What to work on
The result should be an exact copy of the entries below, free of pictures.
Data for review START
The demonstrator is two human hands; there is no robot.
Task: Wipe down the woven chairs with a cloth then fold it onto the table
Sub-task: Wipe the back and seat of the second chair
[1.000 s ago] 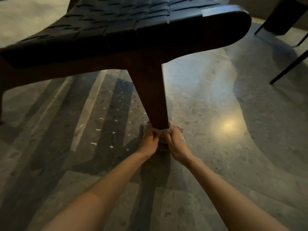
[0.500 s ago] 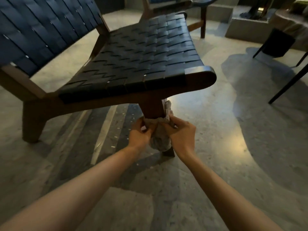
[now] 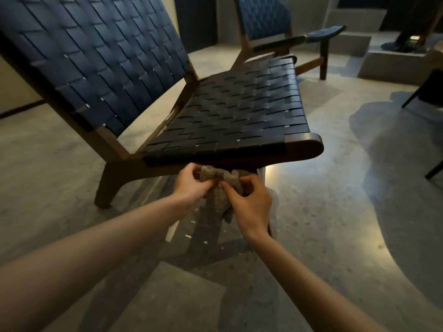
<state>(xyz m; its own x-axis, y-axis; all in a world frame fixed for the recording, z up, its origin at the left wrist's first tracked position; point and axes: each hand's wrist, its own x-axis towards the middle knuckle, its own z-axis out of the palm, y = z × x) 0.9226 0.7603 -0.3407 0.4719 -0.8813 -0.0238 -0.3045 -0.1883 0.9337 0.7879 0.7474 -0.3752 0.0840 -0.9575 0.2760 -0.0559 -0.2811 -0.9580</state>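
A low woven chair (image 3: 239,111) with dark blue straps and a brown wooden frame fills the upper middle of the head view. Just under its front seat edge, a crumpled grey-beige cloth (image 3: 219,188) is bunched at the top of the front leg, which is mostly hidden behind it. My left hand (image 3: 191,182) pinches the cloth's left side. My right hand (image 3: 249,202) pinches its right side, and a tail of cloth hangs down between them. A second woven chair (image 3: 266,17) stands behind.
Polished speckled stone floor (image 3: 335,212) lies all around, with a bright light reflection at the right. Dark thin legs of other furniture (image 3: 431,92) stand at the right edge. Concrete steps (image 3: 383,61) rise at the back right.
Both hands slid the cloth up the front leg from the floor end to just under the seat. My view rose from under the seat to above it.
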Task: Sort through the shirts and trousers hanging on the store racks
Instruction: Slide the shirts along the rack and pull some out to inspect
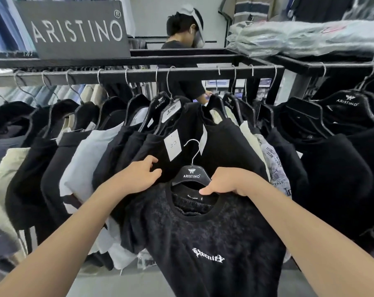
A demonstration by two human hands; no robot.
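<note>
The right hand has its grip curled over the right shoulder of a glossy black plastic hanger, fingers wrapped over the top and the thumb tucked beneath against the collar. The hanger's thin wire hook hangs free in the air, off the rail. It carries a black T-shirt held low in front of the rack. The shirt's cloth looks fuzzy and mottled, with a smooth ribbed round neckband and small white gothic lettering on the chest. The left hand lies against the smooth black cloth of the hanging shirts just left of the hanger. Its grip is spread, thumb lifted apart from loosely bent fingers, with no fold visibly caught. These shirts hang packed together on matching black hangers from a square black metal rail, in black, pale blue and cream. A flat white paper tag dangles from one. To the right hangs a pale shirt with grey print, then more black ones. Above the rail stand a matt grey sign with raised pale letters and a stack of folded garments in crinkled clear plastic bags. Another person in black bends behind the rack.
</note>
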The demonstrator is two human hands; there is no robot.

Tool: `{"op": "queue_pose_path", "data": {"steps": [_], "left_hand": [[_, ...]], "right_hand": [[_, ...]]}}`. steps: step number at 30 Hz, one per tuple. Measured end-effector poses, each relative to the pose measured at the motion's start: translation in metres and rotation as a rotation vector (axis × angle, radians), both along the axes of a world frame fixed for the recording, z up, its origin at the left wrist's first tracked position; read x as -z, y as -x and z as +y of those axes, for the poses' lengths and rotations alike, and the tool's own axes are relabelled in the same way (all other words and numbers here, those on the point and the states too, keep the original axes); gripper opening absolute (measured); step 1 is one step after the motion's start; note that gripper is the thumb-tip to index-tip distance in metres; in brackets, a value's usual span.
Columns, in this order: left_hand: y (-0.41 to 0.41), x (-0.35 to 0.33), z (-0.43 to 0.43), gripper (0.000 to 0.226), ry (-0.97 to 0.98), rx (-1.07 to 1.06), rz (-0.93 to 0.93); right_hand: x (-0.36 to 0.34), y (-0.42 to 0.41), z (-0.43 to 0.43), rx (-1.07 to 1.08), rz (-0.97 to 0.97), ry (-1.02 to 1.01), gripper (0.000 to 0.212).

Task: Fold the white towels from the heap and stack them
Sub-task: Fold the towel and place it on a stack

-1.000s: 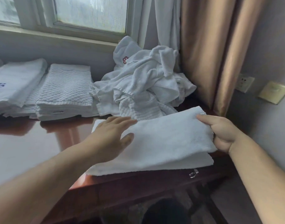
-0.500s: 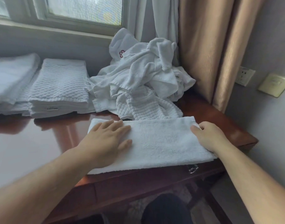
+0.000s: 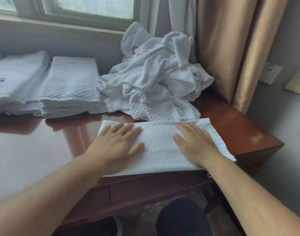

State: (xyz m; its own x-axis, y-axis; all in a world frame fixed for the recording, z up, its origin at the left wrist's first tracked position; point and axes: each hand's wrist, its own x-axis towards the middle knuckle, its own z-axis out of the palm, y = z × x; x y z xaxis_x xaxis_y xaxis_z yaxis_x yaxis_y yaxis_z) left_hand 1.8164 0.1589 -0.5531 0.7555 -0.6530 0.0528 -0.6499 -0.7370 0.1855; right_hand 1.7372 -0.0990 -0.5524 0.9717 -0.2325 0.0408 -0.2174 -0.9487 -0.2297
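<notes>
Hands lie flat and uncurled, left hand [image 3: 117, 145] and right hand [image 3: 195, 145] pressing the folded towel [image 3: 160, 150] at the near edge of the table [image 3: 239, 132], no grip taken where the right pinched its raised end a second ago, so this fold looks done; beyond sit the heap [image 3: 154, 79], stacks [image 3: 69, 86] and window [image 3: 94, 7].

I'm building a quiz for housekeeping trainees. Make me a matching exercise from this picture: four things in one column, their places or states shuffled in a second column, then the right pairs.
Things
1. folded towel
2. heap
3. quilted stack
4. right hand

Places or states
A. crumpled, at the back beside the curtain
B. palm down, fingers straight, pressing on terry cloth
C. squared up, to the left of the heap
D. lying flat at the near edge of the table

Pairs: 1-D, 2-A, 3-C, 4-B
</notes>
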Motion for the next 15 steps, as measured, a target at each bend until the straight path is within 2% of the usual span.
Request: {"op": "queue_pose_path", "data": {"steps": [5,9,12,14,15], "left_hand": [[0.005,0.0,0.0,0.07,-0.031,0.0,-0.001],[0.01,-0.002,0.018,0.072,-0.088,0.024,0.006],[0.005,-0.011,0.047,0.065,-0.109,0.054,0.036],[0.001,-0.016,0.07,0.053,-0.031,0.029,0.057],[0.0,-0.016,0.082,0.049,-0.002,0.007,0.062]], "right_hand": [[0.003,0.001,-0.002,-0.013,-0.024,0.028,0.069],[-0.001,0.005,0.007,-0.064,-0.013,0.096,0.06],[-0.008,0.016,0.036,-0.142,-0.286,0.166,0.044],[-0.013,0.028,0.071,-0.287,-0.409,0.042,0.046],[-0.013,0.035,0.091,-0.385,-0.391,0.003,0.053]]}}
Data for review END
Answer section
The demonstrator is two human hands; there is no robot.
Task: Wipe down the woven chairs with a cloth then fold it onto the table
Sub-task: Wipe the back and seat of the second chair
[1.000 s ago] 
[0.500 s ago] 
[now] 
<state>(xyz m; its own x-axis, y-axis; all in a world frame fixed for the recording, z up, its origin at the left wrist's first tracked position; point and axes: each hand's wrist, its own x-axis towards the middle knuckle, its own z-axis out of the palm, y = z × x) 0.9226 0.7603 -0.3407 0.4719 -0.8813 -0.0238 -0.3045 -0.1883 0.9337 0.7879 0.7474 -0.3752 0.0840 -0.9575 0.2760 -0.0559 -0.2811 -0.9580</state>
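A low woven chair (image 3: 239,111) with dark blue straps and a brown wooden frame fills the upper middle of the head view. Just under its front seat edge, a crumpled grey-beige cloth (image 3: 219,188) is bunched at the top of the front leg, which is mostly hidden behind it. My left hand (image 3: 191,182) pinches the cloth's left side. My right hand (image 3: 249,202) pinches its right side, and a tail of cloth hangs down between them. A second woven chair (image 3: 266,17) stands behind.
Polished speckled stone floor (image 3: 335,212) lies all around, with a bright light reflection at the right. Dark thin legs of other furniture (image 3: 431,92) stand at the right edge. Concrete steps (image 3: 383,61) rise at the back right.
Both hands slid the cloth up the front leg from the floor end to just under the seat. My view rose from under the seat to above it.
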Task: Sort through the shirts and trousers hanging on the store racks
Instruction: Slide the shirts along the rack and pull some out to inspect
A demonstration by two human hands; no robot.
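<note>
The right hand has its grip curled over the right shoulder of a glossy black plastic hanger, fingers wrapped over the top and the thumb tucked beneath against the collar. The hanger's thin wire hook hangs free in the air, off the rail. It carries a black T-shirt held low in front of the rack. The shirt's cloth looks fuzzy and mottled, with a smooth ribbed round neckband and small white gothic lettering on the chest. The left hand lies against the smooth black cloth of the hanging shirts just left of the hanger. Its grip is spread, thumb lifted apart from loosely bent fingers, with no fold visibly caught. These shirts hang packed together on matching black hangers from a square black metal rail, in black, pale blue and cream. A flat white paper tag dangles from one. To the right hangs a pale shirt with grey print, then more black ones. Above the rail stand a matt grey sign with raised pale letters and a stack of folded garments in crinkled clear plastic bags. Another person in black bends behind the rack.
</note>
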The demonstrator is two human hands; there is no robot.

Tool: `{"op": "queue_pose_path", "data": {"steps": [_], "left_hand": [[_, ...]], "right_hand": [[_, ...]]}}`. steps: step number at 30 Hz, one per tuple. Measured end-effector poses, each relative to the pose measured at the motion's start: translation in metres and rotation as a rotation vector (axis × angle, radians), both along the axes of a world frame fixed for the recording, z up, its origin at the left wrist's first tracked position; read x as -z, y as -x and z as +y of those axes, for the poses' lengths and rotations alike, and the tool's own axes are relabelled in the same way (all other words and numbers here, those on the point and the states too, keep the original axes); gripper opening absolute (measured); step 1 is one step after the motion's start; note that gripper is the thumb-tip to index-tip distance in metres; in brackets, a value's usual span.
Columns, in this order: left_hand: y (-0.41 to 0.41), x (-0.35 to 0.33), z (-0.43 to 0.43), gripper (0.000 to 0.226), ry (-0.97 to 0.98), rx (-1.07 to 1.06), rz (-0.93 to 0.93); right_hand: x (-0.36 to 0.34), y (-0.42 to 0.41), z (-0.43 to 0.43), rx (-1.07 to 1.08), rz (-0.97 to 0.97), ry (-1.02 to 1.01), gripper (0.000 to 0.212).

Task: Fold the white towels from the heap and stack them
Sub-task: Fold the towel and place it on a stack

-1.000s: 
-0.500s: 
+0.000s: 

State: (xyz m; its own x-axis, y-axis; all in a world frame fixed for the recording, z up, its origin at the left wrist's first tracked position; point and axes: each hand's wrist, its own x-axis towards the middle knuckle, its own z-axis out of the palm, y = z × x; x y z xaxis_x xaxis_y xaxis_z yaxis_x yaxis_y yaxis_z) left_hand 1.8164 0.1589 -0.5531 0.7555 -0.6530 0.0528 -0.6499 -0.7370 0.1855; right_hand 1.7372 -0.0990 -0.5524 0.9717 -0.2325 0.0408 -0.2174 -0.9487 -0.2297
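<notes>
Hands lie flat and uncurled, left hand [image 3: 117, 145] and right hand [image 3: 195, 145] pressing the folded towel [image 3: 160, 150] at the near edge of the table [image 3: 239, 132], no grip taken where the right pinched its raised end a second ago, so this fold looks done; beyond sit the heap [image 3: 154, 79], stacks [image 3: 69, 86] and window [image 3: 94, 7].

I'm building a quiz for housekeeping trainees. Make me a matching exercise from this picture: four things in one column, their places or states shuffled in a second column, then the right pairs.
Things
1. folded towel
2. heap
3. quilted stack
4. right hand

Places or states
A. crumpled, at the back beside the curtain
B. palm down, fingers straight, pressing on terry cloth
C. squared up, to the left of the heap
D. lying flat at the near edge of the table

Pairs: 1-D, 2-A, 3-C, 4-B
</notes>
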Motion for the next 15 steps, as measured, a target at each bend until the straight path is within 2% of the usual span.
Request: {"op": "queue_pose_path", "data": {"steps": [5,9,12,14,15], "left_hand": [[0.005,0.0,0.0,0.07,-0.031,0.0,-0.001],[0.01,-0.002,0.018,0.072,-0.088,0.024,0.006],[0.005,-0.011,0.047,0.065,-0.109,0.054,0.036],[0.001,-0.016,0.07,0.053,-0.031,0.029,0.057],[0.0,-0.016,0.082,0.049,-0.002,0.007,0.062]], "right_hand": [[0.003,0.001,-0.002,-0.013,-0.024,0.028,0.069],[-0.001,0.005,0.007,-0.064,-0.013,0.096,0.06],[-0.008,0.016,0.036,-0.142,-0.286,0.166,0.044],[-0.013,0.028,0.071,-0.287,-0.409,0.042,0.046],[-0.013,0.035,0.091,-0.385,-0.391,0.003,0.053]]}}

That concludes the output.